Back in August 2017, we discussed the significant and bullish shift in the oil futures market from contango pricing to backwardation. This shift marked the first time backwardation would enter the market since 2014 and oil and gas investors were taking note. This was a bullish sign for many, including producers and oil field services, but a bearish sign for those in crude oil storage. Possible reasons for this include the following.
Crude Oil Exports
The U.S. has never exported more crude oil than right now. Latest data from EIA indicates the export of 1.4 million barrels per day in the month of September; nearly double the August daily export figures. Since the unrefined crude oil export ban was lifted in early 2016, the total average daily export figures have exploded. The average number of barrels exported in 2015 was 465,000 while 2017’s average is 960,000 barrels per day.
The top five nations receiving U.S. crude oil include 1) Canada; 2) China; 3) Korea; 4) United Kingdom; and 5) India. This group represents 65% of total exports in the month of September, with Canada leading the way with 23% of all U.S. exports while China is a close second at 17%.
Interestingly, South Korea has surged its imports of U.S. crude. For reference, the average daily oil exports to Korea between June 2000 and August 2016 was 6,200 barrels per day. In the last 12 months, that number has surged to 50,000 barrels per day (more than 8x the average for the 2000’s).
Crude Oil Exports Takeaway: With the export ban rescinded, crude oil exports are increasing overall and specifically to eastern Asia.
2017 Hurricane Season Impact
As we wrote in our September 25, 2017 post, Hurricane Harvey, which made landfall in Houston, Texas, shut down more than 20% of the oil production from the Gulf of Mexico with additional onshore volumes shut-in. Four terminals in Corpus Christi were closed to tanker traffic. Nearly 50% of the nation’s refining capacity is located along the Gulf Coast and at least 10 refineries were shut down before the storm’s arrival.
In response to the impact of hurricanes during 2017, U.S. refineries have been processing record seasonal volumes of crude to rebuild stocks of gasoline and especially diesel which were depleted by hurricanes and strong consumption at home and in export markets.
As a result, crude stocks along the East, West, and Gulf Coasts have all fallen since the summer and are well below last year’s levels and appear tight.

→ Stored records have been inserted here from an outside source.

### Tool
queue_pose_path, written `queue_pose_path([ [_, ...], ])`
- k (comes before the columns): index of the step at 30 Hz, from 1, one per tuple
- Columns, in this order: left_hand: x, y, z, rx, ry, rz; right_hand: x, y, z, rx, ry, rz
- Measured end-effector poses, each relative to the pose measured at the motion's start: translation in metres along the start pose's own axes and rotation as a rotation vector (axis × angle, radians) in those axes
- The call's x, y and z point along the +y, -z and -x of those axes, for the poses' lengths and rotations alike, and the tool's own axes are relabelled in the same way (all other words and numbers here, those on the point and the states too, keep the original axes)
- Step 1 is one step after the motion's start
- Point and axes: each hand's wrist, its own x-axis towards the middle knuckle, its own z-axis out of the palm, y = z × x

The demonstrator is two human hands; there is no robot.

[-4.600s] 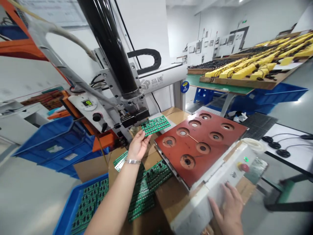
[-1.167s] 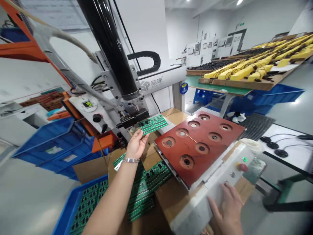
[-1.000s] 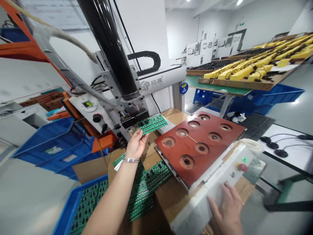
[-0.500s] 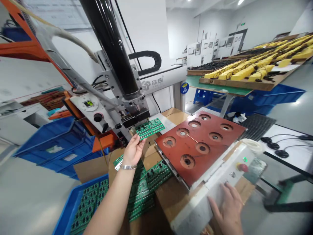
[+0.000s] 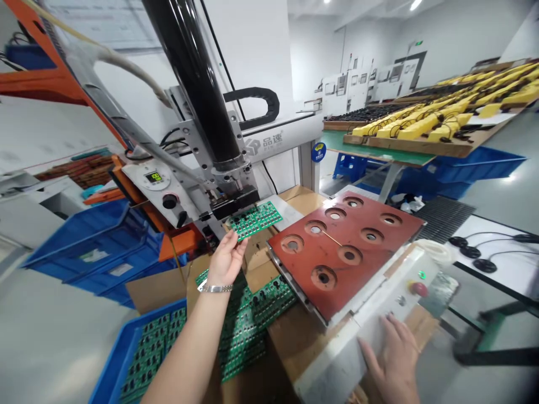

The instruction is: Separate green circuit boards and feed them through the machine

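My left hand (image 5: 227, 259) pinches the near-left corner of a green circuit board (image 5: 255, 221), holding it up just below the head of the machine (image 5: 233, 202). More green circuit boards (image 5: 242, 328) lie stacked under my left forearm. My right hand (image 5: 394, 354) rests on the pale front panel (image 5: 357, 342) of the machine, fingers apart and nothing held. A red emergency button (image 5: 418, 289) and a green-lit button (image 5: 421, 275) sit beyond its fingertips. Left of the panel is a red-brown plate (image 5: 311, 247) with several round recesses; a thin stick (image 5: 332, 238) lies across it.
A blue bin (image 5: 110, 353) of circuit boards stands at lower left, with stacked blue crates (image 5: 96, 247) behind it. A controller with a display (image 5: 155, 176) is mounted left of the machine head. At right, a white-topped table (image 5: 501, 247) carries black round parts with cables.
My left hand and the circuit board have shifted slightly left. My right hand stays on the panel.
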Motion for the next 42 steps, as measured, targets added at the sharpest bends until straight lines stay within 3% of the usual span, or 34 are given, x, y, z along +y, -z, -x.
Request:
queue_pose_path([
  [18, 0.003, 0.01, 0.004, 0.004, 0.003, 0.003, 0.0, 0.0, 0.0, -0.017, -0.003, 0.004],
  [42, 0.006, -0.002, -0.004, 0.06, -0.006, 0.002, -0.001, 0.0, 0.001, -0.007, -0.015, -0.002],
])
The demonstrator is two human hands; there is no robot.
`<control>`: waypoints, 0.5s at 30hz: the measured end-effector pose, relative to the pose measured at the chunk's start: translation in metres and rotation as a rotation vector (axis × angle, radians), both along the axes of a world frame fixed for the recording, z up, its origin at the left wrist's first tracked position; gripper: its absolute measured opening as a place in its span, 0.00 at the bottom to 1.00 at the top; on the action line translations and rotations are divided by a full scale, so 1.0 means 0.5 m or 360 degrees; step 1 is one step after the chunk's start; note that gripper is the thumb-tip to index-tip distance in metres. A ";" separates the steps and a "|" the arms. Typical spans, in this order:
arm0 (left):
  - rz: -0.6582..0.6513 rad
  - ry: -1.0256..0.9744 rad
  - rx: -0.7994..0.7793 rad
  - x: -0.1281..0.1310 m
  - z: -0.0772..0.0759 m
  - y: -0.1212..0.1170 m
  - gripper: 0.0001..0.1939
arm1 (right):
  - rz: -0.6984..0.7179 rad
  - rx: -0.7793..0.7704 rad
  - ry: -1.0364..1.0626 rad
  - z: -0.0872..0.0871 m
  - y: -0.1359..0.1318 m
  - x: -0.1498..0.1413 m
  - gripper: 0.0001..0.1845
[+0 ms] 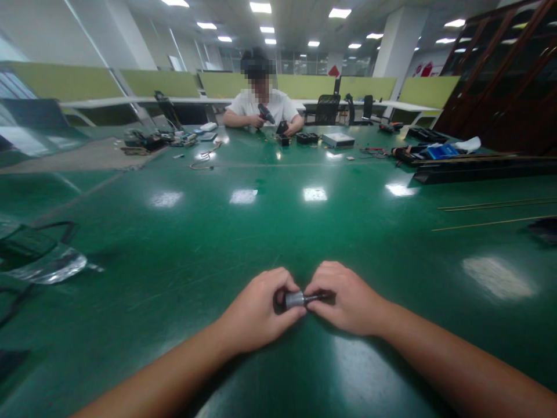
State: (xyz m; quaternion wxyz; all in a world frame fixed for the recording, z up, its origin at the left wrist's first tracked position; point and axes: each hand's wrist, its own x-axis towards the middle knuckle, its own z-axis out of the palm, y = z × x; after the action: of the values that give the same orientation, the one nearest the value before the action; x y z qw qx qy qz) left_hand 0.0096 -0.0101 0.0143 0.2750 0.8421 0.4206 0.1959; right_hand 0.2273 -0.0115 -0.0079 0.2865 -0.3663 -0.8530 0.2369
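Note:
Just above the green table point(278, 232), my two hands meet on a small part, a silver cylinder point(295, 299) with a dark, thin shaft point(319, 296) pointing right. My left hand point(265, 307) is closed on the cylinder between thumb and fingers, and a dark end shows inside its curl. The shaft lies between the thumb and fingers of my right hand point(348, 299), closed near the cylinder. The part's exact kind cannot be made out.
Across the table a person point(261, 104) in a white top holds a power drill point(266, 114). Electronic parts point(143, 141) lie far left, with a clear plastic bag point(47, 261) nearer. On the right are a black channel point(487, 172) and thin brass-coloured rods point(496, 223).

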 end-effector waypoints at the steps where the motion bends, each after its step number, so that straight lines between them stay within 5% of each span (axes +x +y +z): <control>1: -0.0001 0.0003 0.0001 0.000 0.000 0.000 0.07 | 0.0001 -0.0001 0.0007 0.000 0.000 0.001 0.05; 15: -0.0004 0.0009 -0.0002 0.000 0.005 -0.001 0.07 | 0.0001 -0.0038 0.0033 0.002 0.001 0.008 0.04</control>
State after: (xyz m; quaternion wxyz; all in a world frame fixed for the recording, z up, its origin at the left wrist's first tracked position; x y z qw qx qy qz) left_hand 0.0097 -0.0108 0.0166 0.2746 0.8430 0.4203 0.1929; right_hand 0.2314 -0.0112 -0.0067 0.2907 -0.3668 -0.8473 0.2510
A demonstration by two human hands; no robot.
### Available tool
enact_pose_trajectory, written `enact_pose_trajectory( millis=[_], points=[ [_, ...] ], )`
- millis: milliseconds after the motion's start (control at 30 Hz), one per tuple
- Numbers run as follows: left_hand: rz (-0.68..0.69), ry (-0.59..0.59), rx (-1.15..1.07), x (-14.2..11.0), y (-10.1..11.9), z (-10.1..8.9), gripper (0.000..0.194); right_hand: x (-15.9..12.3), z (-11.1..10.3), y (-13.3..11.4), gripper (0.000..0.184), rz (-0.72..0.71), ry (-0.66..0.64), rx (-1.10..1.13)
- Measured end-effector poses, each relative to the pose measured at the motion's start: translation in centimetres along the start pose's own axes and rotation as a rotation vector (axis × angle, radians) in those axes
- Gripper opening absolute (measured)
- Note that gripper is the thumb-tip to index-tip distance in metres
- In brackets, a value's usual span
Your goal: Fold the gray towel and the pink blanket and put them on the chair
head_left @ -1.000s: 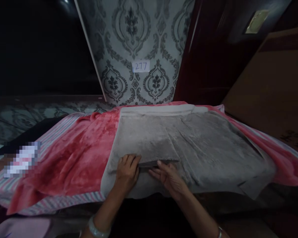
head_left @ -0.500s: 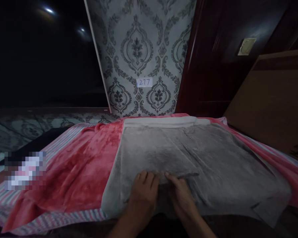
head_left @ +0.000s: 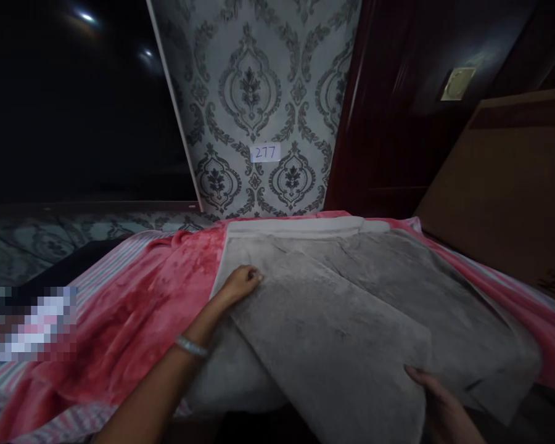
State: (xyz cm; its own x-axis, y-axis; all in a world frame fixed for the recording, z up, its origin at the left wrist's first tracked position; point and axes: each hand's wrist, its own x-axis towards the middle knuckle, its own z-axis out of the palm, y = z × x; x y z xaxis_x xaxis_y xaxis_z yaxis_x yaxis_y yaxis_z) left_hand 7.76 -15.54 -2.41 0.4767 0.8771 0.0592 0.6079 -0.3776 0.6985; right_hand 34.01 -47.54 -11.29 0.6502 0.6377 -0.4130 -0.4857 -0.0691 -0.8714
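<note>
A grey plush cloth (head_left: 462, 308) lies across the middle and right of a red blanket (head_left: 139, 314), reaching from the blanket's far edge to its near edge. A broad flap (head_left: 342, 333) of the cloth slants toward the near edge and hangs past it. The right hand (head_left: 444, 401) is clamped on the flap's right side, thumb above; its other fingers are mostly hidden behind the flap. The left hand (head_left: 241, 283) rests over the flap's upper left, fingers curled toward the thumb; whether they pinch cloth cannot be told. A bracelet (head_left: 192, 346) circles that wrist. A white band (head_left: 296, 229) runs along the cloth's far edge. Striped fabric (head_left: 108, 268) shows beyond the blanket's left edge. Behind stand patterned wallpaper (head_left: 250, 86) bearing a paper label (head_left: 265, 152) reading "277", a black screen (head_left: 74, 111) leftward, and, rightward, a dark red panel (head_left: 393, 135) and a brown board (head_left: 509, 185).
</note>
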Motion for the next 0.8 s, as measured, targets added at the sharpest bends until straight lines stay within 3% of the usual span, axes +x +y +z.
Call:
enact_pose_trajectory(
  millis=[100, 233, 367, 533, 667, 800],
  points=[
    [-0.060, -0.090, -0.059, 2.7, 0.3, 0.8, 0.033, -0.5, 0.5, 0.2, 0.041, 0.084, 0.010, 0.019],
    [-0.095, -0.185, -0.131, 4.2, 1.3, 1.9, 0.047, -1.1, 0.8, 0.2, 0.049, 0.096, 0.014, 0.074],
    [-0.115, -0.271, -0.200, 4.5, 2.0, 2.1, 0.059, -1.9, 0.9, 1.1, 0.064, 0.066, -0.004, 0.128],
    [-0.102, -0.350, -0.266, 3.5, 2.9, 1.2, 0.057, -2.7, 1.9, 1.6, 0.090, 0.040, -0.036, 0.120],
    [-0.007, -0.415, -0.416, 1.6, 4.3, -0.1, 0.056, -2.8, 3.0, -1.4, 0.088, -0.075, -0.081, 0.045],
    [-0.044, -0.262, -0.493, -0.8, 5.3, -3.7, 0.051, -1.6, 5.1, -7.3, 0.079, -0.149, -0.155, -0.057]
  ],
)
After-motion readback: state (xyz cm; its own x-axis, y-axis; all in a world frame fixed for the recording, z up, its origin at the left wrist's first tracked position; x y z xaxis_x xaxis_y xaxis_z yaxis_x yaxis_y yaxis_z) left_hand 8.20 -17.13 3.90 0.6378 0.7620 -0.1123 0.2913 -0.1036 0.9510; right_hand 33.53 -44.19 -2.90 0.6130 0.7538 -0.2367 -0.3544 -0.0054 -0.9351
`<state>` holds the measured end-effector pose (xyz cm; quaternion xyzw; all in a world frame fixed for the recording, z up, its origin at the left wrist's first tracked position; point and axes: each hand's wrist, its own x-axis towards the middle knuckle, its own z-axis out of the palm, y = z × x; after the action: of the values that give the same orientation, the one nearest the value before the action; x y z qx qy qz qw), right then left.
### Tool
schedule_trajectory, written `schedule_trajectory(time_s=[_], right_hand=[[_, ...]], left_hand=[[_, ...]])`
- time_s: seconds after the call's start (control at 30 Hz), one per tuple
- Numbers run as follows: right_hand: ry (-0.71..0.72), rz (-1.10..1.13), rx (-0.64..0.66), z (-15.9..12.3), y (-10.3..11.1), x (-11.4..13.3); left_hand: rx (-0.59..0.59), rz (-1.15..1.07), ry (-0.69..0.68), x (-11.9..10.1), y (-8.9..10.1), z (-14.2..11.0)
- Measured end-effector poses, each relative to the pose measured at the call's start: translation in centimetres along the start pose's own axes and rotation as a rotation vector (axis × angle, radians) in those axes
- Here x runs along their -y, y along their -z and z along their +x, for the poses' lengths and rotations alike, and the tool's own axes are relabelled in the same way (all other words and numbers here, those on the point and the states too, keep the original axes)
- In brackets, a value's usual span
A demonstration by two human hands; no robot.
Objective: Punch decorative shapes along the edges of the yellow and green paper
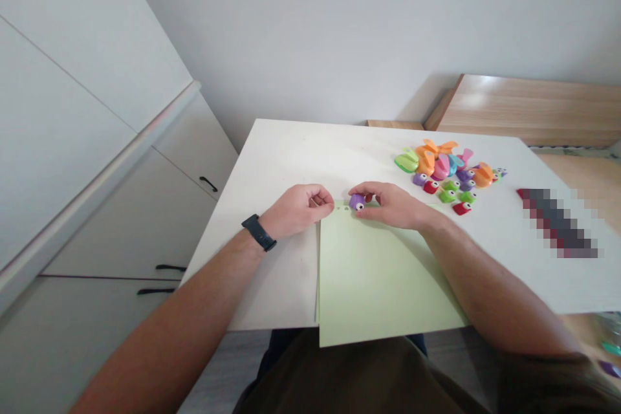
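Observation:
A light green sheet of paper lies on the table, and its near end reaches past the front edge. My left hand is at the sheet's far left corner, thumb and fingers pinched on the edge; the corner itself is hidden. On the far edge, my right hand grips a small purple craft punch with a round white eye, between thumb and fingers. A few small dark marks show in the paper between the punch and my left fingertips.
Several colourful fish-like punches, including a green one, an orange one and a small red one, cluster at the far right of the white table. A blurred-out dark object lies farther right. White cabinets stand left.

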<state>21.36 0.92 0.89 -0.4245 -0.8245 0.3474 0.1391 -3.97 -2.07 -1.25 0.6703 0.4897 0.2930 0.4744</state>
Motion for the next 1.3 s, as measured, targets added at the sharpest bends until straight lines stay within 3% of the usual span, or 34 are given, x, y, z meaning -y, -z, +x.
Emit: schedule_trajectory(time_s=[0.4,1.3], right_hand=[[0.094,-0.022,0.121,-0.27,0.33,0.6],[0.016,0.075,0.164,0.24,0.37,0.45]], left_hand=[[0.007,0.025,-0.012,0.37,0.02,0.06],[0.025,0.027,-0.03,-0.2,0.09,-0.14]])
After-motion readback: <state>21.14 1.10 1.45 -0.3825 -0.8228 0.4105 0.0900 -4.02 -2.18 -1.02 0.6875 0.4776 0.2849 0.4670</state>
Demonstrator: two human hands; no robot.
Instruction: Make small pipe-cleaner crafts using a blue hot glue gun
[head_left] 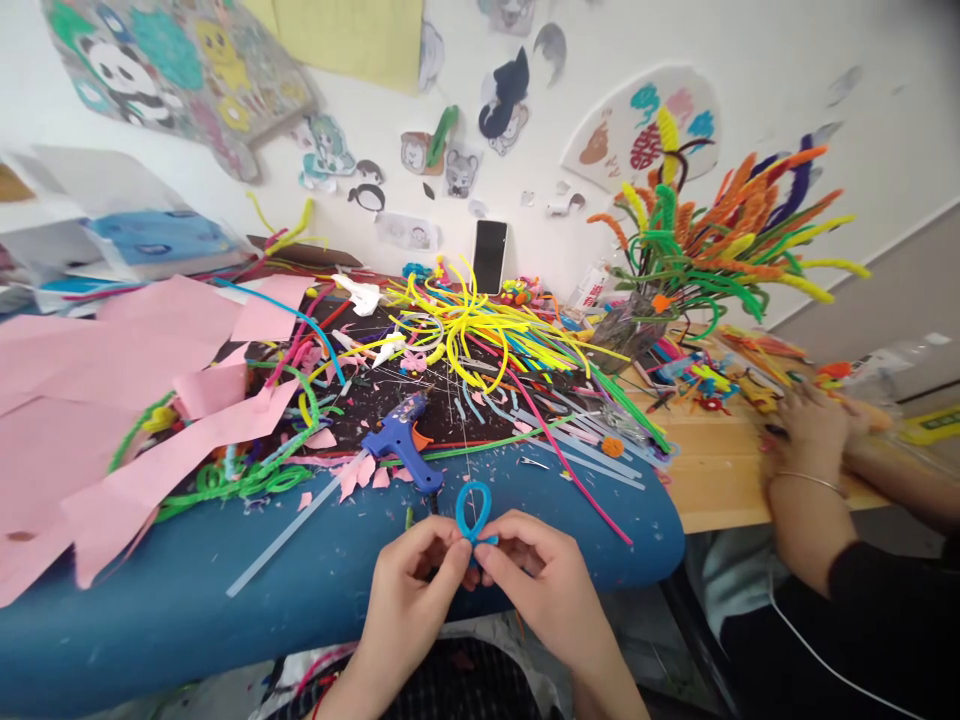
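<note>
A blue pipe cleaner [474, 497], bent into a small upright loop, is pinched at its base between both hands. My left hand [421, 570] grips it from the left with thumb and forefinger. From the right, my right hand [536, 572] pinches it where a short end sticks out. The fingertips of the two hands nearly meet. Just beyond them a blue glue gun [405, 440] lies on its side at the edge of the blue table covering [330, 555]. A thin white line runs up from the loop toward the pile.
Yellow pipe cleaners [480, 330] are heaped behind the glue gun. Pink paper [67, 440] covers the left side, and clear glue sticks [600, 455] lie to the right. A phone [490, 256] leans on the wall. Another person's hands [814, 430] work at the wooden table [712, 480].
</note>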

Hurricane Season Takeaway: Refiners are running hard trying to replenish the stock lost during demand surge and shutdowns caused by the 2017 hurricane season. This results in higher demand for crude oil in the current market. Much of this demand is immediately filled by crude oil in storage.
US Oil Inventories – Weekly Petroleum Status Report, EIA
Crude storage inventories hit their highest level ever in March 2017 with 1.2 trillion barrels of crude oil. Since that time, inventories have declined by 117 million barrels, according to information available from the EIA. Storage levels play a significant role in futures prices. U.S. crude futures, such as West Texas Intermediate (WTI), are based on crude delivered into the tank and pipeline system around Cushing, Oklahoma. Futures prices are, therefore, very sensitive to anything that affects the regional supply-demand balance in the Midwest (PADD 2) as Cushing’s falls under the Midwest reporting region.
Overall, commercial crude oil storage inventory levels across the U.S. are down 8% year-over-year. The largest single storage facility of commercial crude in the U.S. is stored in Cushing, Oklahoma. Cushing’s inventory is down (15%) year-over-year, while the largest PADD area for crude oil storage (the Gulf Coast – PADD 3) was down (12%) year-over-year.
Crude Oil Inventory Takeaway: The inventory levels of crude oil are falling all across the nation in response to higher exports of crude oil, the impact from 2017 hurricane season, and the backwardation trend in WTI future prices which encourages selling rather than storage of crude oil.
Trend in WTI Future Curve
The table shows the future contract spread for the previous 12 months. The most recent data (December 1, 2017) returns the third month in a row of backwardation spreads since 2014.
In addition, the trend movement from contango to backwardation can be seen while watching the shrinking spread from August 2016, when the market had a wider contango spread of ($5.72), to backwardation in October 2017 to a significantly wider backwardation spread in December 2017.
The movement in the future spread toward backwardation is positive from an economic supply and demand perspective. Expectations are a backwardation environment will move crude oil prices higher, leading to more exploration and production activity, more active selling to refiners and the broader market, and less demand for storage. While this shift is good news for the overall industry, company specific risk and investors’ fickle growth and risk attitudes create volatile public equity markets.